— PROBLEM DETAILS —
For the data below, transcribe the part that opens with the line containing "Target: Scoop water" and closes with the line containing "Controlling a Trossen", exactly and with no pictures.

··· MATERIAL SUPPLIED ···

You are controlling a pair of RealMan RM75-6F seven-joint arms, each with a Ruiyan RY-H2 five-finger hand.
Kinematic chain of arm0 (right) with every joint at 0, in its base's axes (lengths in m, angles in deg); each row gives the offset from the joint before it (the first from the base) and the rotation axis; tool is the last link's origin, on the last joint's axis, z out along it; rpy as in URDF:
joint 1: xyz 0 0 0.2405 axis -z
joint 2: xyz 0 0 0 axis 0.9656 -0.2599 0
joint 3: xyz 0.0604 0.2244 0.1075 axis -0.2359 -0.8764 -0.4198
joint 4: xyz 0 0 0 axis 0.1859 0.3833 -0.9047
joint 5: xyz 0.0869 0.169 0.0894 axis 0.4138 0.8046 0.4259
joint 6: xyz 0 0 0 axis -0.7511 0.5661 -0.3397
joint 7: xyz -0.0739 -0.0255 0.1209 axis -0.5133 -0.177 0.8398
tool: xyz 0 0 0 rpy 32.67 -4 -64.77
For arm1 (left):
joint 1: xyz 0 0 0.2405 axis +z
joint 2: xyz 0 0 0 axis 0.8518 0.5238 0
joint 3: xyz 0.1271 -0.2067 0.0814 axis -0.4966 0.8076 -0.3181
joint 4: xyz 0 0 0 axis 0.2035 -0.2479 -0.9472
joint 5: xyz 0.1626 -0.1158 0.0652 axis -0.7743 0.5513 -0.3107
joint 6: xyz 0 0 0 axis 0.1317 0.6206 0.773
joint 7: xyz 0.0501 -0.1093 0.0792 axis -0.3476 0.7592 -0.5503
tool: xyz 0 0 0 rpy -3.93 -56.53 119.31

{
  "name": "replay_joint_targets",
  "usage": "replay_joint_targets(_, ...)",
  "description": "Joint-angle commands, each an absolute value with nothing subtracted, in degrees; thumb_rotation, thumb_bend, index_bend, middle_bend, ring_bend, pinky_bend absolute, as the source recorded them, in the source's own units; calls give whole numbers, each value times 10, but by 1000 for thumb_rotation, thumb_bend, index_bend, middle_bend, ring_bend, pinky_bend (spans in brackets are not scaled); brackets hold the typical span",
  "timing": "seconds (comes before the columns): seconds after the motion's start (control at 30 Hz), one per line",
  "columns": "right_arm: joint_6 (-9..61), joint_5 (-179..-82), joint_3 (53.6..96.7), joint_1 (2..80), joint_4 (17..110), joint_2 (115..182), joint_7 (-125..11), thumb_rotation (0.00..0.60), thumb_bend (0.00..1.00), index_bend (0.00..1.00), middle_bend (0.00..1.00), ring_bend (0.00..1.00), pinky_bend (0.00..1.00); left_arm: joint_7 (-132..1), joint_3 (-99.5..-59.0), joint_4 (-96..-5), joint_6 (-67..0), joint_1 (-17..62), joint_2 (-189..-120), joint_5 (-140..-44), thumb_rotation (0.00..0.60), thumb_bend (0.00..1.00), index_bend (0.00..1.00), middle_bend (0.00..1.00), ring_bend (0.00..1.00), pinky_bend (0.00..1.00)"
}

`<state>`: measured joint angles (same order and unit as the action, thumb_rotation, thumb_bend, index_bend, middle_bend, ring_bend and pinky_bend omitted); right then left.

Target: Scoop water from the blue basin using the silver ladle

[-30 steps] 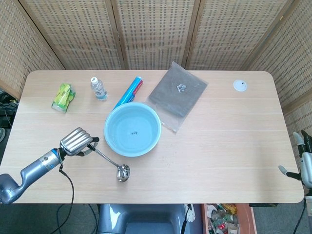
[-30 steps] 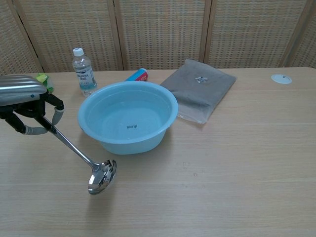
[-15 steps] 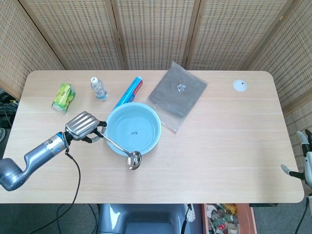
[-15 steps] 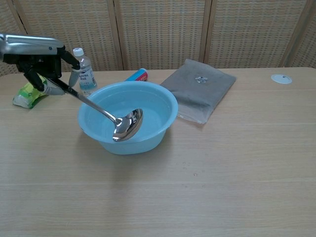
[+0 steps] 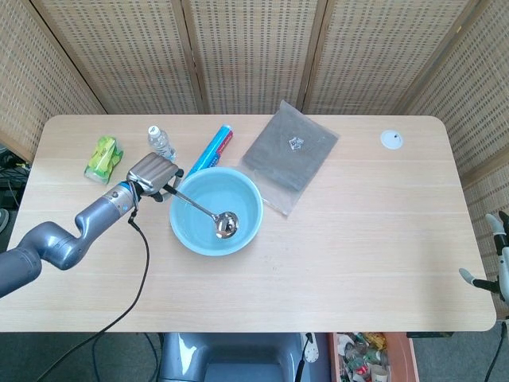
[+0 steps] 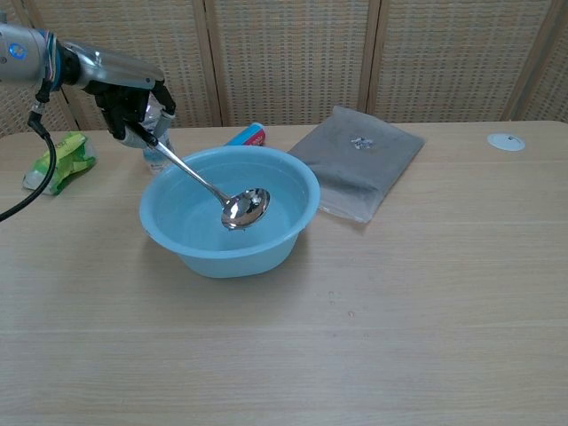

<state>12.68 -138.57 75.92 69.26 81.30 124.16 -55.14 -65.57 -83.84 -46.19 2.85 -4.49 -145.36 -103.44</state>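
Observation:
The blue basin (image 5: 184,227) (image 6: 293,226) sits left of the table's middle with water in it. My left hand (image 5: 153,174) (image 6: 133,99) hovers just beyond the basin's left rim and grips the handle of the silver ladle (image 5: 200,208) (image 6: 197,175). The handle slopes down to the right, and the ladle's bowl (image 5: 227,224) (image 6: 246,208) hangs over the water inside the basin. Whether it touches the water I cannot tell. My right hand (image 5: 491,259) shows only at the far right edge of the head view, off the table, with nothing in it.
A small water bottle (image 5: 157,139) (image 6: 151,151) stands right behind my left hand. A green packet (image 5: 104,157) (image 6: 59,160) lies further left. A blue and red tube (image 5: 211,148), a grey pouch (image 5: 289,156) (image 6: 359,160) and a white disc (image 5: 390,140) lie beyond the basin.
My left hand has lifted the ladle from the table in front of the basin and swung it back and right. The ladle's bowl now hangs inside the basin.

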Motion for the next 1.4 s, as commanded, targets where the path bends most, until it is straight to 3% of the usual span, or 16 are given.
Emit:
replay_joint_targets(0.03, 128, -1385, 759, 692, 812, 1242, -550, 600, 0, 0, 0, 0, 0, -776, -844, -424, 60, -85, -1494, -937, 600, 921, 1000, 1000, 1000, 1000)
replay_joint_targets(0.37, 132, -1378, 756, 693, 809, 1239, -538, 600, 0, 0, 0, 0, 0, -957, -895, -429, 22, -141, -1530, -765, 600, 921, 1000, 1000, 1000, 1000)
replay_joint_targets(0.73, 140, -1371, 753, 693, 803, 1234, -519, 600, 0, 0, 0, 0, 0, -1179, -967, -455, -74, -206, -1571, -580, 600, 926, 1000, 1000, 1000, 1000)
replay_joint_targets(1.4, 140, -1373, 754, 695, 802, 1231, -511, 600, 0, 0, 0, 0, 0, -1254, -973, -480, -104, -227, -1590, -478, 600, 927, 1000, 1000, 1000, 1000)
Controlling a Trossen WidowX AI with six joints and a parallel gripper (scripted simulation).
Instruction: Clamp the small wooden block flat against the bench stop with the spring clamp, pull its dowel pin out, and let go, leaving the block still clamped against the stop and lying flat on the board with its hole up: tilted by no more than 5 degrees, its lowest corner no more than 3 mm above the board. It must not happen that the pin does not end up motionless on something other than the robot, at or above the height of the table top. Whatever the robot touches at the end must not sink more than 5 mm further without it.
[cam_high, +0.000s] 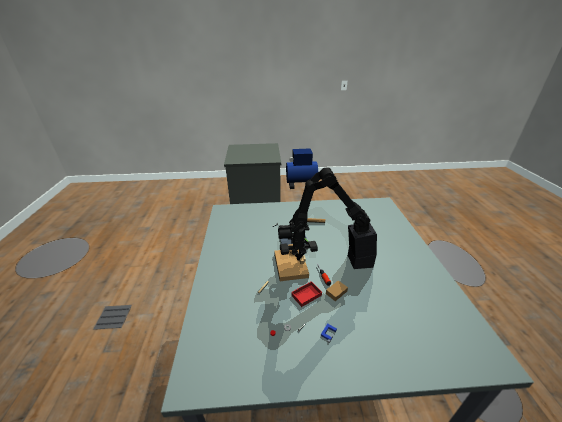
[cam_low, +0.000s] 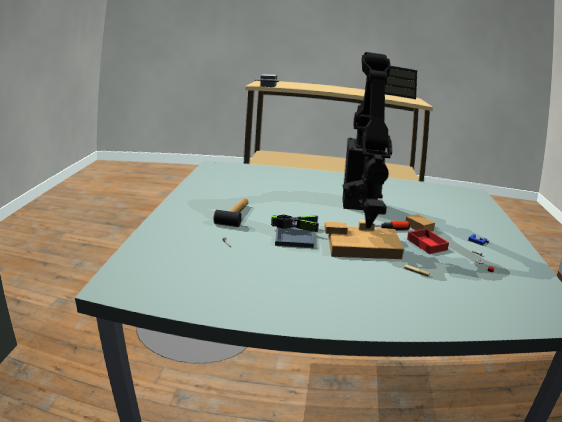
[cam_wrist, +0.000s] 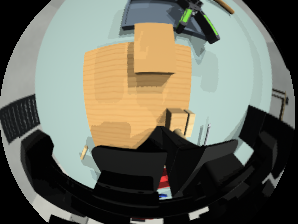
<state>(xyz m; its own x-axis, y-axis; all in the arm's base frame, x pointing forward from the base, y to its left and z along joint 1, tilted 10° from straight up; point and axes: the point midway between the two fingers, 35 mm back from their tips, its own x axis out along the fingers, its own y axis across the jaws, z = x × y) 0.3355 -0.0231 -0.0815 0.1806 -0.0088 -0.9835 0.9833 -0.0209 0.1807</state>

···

— REPLY TO THE TASK —
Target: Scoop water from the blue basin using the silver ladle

[-30 steps] 
[-30 steps] 
[-15 steps] 
[-15 steps] 
[+0 steps] 
[+0 steps] 

<state>12.68 -138.57 75.92 69.26 81.30 124.16 -55.14 -65.57 -83.84 -46.19 2.85 -4.49 -145.36 -103.44</state>
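Observation:
The blue basin (image 5: 184,227) (image 6: 293,226) sits left of the table's middle with water in it. My left hand (image 5: 153,174) (image 6: 133,99) hovers just beyond the basin's left rim and grips the handle of the silver ladle (image 5: 200,208) (image 6: 197,175). The handle slopes down to the right, and the ladle's bowl (image 5: 227,224) (image 6: 246,208) hangs over the water inside the basin. Whether it touches the water I cannot tell. My right hand (image 5: 491,259) shows only at the far right edge of the head view, off the table, with nothing in it.
A small water bottle (image 5: 157,139) (image 6: 151,151) stands right behind my left hand. A green packet (image 5: 104,157) (image 6: 59,160) lies further left. A blue and red tube (image 5: 211,148), a grey pouch (image 5: 289,156) (image 6: 359,160) and a white disc (image 5: 390,140) lie beyond the basin.
My left hand has lifted the ladle from the table in front of the basin and swung it back and right. The ladle's bowl now hangs inside the basin.
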
Motion for the next 1.4 s, as commanded, targets where the path bends most, until it is straight to 3% of the usual span, or 16 are given.
Emit:
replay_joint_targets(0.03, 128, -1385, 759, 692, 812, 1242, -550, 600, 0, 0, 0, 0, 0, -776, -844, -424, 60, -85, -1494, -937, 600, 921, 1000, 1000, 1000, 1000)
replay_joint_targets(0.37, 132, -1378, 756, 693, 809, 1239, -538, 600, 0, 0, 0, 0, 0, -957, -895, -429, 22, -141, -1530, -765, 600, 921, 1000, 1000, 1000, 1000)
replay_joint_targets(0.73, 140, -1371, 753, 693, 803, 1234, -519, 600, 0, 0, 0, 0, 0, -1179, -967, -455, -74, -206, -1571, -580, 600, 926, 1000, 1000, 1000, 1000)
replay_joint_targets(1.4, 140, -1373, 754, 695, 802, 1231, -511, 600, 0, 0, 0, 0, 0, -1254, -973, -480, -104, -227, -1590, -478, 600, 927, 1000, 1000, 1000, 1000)
Controlling a Trossen WidowX AI with six joints and a parallel gripper (scripted simulation).

The output is done.